Reduce Storage Costs with Windows Server 2012 Data Deduplication

by Bridget.Giacinto on Jun 4, 2015 3:52:24 PM

Data is growing exponentially and along with it, the storage requirements to house that data. Data duplication, (means of reducing redundant data) is one way companies are reducing their raw data size and thus their storage costs. Repeated, duplicate data is a problem that all companies face, whether they realize it or not. The options for addressing that duplication, vary greatly in terms of cost, CPU/ memory usage, and storage savings.

If you are using Windows Server 2012, you already have access to a free data deduplication tool. You may not even realize it (as many users are still not aware of this feature), but deduplication is a native feature offered within Windows Server 2012, so it will NOT cost you any additional money to deploy. While Microsoft included this option, they did not enable it by default. As the Windows Server 2012 operating system is now approaching 3 years on the market, we thought it was time to discuss this deduplication option and how to enable it, as well as the types of deduplication available and what deduplication can do to help reduce your storage costs concerning your backup destination.

Data Deduplication can Reduce Storage Costs.

What is data deduplication?

Any discussion about data deduplication should start with an understanding of what it is. Data deduplication is the technology that is used to find and remove duplicate data to reduce redundancy, backup storage space requirements, and costs.

There are two primary software-based methods for data deduplication, inline and post-process.
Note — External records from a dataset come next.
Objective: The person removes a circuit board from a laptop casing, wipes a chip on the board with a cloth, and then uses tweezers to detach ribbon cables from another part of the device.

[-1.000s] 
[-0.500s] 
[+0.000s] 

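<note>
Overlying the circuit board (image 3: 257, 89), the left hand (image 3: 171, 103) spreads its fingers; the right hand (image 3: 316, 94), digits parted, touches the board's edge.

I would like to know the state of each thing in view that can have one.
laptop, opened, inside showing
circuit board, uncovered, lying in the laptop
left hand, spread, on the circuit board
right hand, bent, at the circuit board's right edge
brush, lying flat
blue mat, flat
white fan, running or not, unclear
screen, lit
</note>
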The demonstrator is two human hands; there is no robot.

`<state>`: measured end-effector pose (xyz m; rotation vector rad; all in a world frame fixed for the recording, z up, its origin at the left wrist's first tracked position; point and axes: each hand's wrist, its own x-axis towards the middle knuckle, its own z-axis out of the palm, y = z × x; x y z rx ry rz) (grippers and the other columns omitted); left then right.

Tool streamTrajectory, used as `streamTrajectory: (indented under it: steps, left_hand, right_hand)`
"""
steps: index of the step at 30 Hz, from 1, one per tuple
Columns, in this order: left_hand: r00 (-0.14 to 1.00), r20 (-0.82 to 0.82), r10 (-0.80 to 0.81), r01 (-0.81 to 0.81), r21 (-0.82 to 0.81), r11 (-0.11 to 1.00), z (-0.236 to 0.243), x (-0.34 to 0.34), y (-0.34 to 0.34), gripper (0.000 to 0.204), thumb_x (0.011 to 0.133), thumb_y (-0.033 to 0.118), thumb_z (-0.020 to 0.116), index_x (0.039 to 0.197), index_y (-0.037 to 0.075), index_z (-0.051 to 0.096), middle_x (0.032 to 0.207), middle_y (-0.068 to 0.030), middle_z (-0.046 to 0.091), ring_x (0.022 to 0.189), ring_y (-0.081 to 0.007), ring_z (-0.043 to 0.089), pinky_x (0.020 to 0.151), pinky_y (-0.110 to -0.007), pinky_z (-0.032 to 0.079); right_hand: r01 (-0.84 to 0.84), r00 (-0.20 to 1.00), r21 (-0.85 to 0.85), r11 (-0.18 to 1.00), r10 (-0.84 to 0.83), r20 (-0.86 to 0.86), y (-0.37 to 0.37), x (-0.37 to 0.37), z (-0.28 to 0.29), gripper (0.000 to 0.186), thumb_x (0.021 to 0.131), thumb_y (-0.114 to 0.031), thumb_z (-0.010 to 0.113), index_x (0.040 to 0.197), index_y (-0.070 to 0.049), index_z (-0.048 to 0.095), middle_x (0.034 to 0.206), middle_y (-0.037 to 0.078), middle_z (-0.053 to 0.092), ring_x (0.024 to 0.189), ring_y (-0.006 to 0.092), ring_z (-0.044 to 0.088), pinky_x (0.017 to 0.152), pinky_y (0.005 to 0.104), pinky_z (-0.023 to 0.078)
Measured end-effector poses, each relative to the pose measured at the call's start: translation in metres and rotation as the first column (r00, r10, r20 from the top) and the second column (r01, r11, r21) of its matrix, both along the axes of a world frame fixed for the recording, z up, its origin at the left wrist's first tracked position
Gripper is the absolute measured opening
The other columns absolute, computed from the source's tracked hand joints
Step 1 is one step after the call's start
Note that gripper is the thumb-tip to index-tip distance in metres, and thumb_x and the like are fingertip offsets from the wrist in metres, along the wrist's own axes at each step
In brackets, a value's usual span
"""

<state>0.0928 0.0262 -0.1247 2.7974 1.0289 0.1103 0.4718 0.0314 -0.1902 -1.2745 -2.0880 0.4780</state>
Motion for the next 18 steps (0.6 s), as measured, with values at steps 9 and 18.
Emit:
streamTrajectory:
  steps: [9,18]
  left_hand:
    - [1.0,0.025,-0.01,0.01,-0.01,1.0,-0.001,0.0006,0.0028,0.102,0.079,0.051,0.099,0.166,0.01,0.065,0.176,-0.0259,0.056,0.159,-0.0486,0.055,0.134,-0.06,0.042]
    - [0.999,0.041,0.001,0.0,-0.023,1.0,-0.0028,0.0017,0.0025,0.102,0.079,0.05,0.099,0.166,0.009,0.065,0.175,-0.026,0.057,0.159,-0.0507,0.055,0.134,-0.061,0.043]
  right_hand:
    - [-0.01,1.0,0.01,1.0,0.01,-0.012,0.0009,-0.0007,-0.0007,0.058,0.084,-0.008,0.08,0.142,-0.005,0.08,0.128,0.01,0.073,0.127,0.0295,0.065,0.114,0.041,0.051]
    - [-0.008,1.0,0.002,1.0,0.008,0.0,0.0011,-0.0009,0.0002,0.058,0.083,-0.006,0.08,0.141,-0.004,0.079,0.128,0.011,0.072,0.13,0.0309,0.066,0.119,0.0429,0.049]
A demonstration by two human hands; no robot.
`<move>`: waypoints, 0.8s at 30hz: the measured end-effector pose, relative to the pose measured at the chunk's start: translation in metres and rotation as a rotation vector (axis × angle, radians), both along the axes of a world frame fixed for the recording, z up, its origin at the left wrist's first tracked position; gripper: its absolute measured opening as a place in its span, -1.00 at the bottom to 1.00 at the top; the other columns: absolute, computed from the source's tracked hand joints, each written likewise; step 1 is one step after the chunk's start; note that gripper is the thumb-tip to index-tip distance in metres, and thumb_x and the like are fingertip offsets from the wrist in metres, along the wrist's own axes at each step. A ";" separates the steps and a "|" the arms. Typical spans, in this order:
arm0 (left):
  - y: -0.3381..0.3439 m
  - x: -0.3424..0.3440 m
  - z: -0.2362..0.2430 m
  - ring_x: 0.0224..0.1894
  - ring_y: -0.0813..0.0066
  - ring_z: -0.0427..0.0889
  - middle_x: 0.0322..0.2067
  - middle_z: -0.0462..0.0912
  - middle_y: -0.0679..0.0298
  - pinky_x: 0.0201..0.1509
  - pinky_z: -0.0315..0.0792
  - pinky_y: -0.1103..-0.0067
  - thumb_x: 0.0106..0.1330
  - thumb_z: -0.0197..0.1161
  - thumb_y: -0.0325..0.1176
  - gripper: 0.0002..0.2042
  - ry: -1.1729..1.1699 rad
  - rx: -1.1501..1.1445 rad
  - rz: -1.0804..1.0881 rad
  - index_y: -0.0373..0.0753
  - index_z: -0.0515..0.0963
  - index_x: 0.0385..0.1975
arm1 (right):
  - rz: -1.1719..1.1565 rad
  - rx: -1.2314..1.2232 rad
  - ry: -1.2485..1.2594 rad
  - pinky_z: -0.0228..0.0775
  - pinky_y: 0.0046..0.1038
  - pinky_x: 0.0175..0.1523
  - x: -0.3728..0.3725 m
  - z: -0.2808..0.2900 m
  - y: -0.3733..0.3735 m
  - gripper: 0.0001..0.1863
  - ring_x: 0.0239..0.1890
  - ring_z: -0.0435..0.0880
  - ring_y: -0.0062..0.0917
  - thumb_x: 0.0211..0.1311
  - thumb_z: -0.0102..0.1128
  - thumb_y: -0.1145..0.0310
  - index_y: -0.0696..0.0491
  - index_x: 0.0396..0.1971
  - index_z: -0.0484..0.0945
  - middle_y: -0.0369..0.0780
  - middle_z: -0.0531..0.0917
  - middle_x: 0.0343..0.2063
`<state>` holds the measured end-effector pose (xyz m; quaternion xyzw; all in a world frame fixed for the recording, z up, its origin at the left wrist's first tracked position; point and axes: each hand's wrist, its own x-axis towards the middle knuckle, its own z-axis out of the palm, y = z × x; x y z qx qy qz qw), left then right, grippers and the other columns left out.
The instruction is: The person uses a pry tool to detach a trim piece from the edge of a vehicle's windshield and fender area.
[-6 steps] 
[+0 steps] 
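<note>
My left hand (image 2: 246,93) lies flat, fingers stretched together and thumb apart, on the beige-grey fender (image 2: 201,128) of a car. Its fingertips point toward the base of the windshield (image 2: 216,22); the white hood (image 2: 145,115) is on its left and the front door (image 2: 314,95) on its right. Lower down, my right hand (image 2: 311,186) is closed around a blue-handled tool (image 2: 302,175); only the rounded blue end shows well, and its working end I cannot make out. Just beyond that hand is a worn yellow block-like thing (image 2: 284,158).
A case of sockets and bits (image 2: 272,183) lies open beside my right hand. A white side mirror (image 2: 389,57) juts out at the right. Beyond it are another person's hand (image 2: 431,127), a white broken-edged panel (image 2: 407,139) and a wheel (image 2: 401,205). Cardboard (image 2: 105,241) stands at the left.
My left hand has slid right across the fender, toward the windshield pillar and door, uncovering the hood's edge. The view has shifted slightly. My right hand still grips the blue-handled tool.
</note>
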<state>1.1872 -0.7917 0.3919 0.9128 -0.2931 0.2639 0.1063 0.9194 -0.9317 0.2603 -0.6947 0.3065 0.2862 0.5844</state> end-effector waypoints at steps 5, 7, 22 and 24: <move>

Inline Deduplication: This type of deduplication uses software to remove any redundancy in the data before it reaches its final storage destination. The system responsible for sending the data also carries the workload in terms of CPU and memory resource usage. Inline deduplication comes at a cost of speed, in that it often results in significantly slower data transfer speeds to the backup destination device.
Post-processing Deduplication: This type of deduplication is faster in that it backs up all of the data and sends it first to the backup destination (resulting in a shorter backup window), and then it checks the storage blocks to see if they are duplicates. Initially, this option requires more storage space, although this is temporary as duplicate data blocks are discarded.

Since it’s important to consider where the data is being deduplicated, we should take a closer look at source vs. target-based data deduplication.

Source-Based Deduplication: This type of deduplication takes place at the “source” on the same file systems that the data originated – usually at the server or application level.
Target-Based Deduplication: This type of deduplication takes place at the “target” location where the data is being copied, such as the backup storage destination.

Before I get into how to enable and use the deduplication feature available within Windows Server 2012 and 2012 R2, we should take a quick look at how the data is deduplicated because it makes a difference in terms of the overall amount of reduction achieved and the time each approach takes to determine what is and is not unique. There are 3 primary methods that we will look at file, block, and chuck-based deduplication.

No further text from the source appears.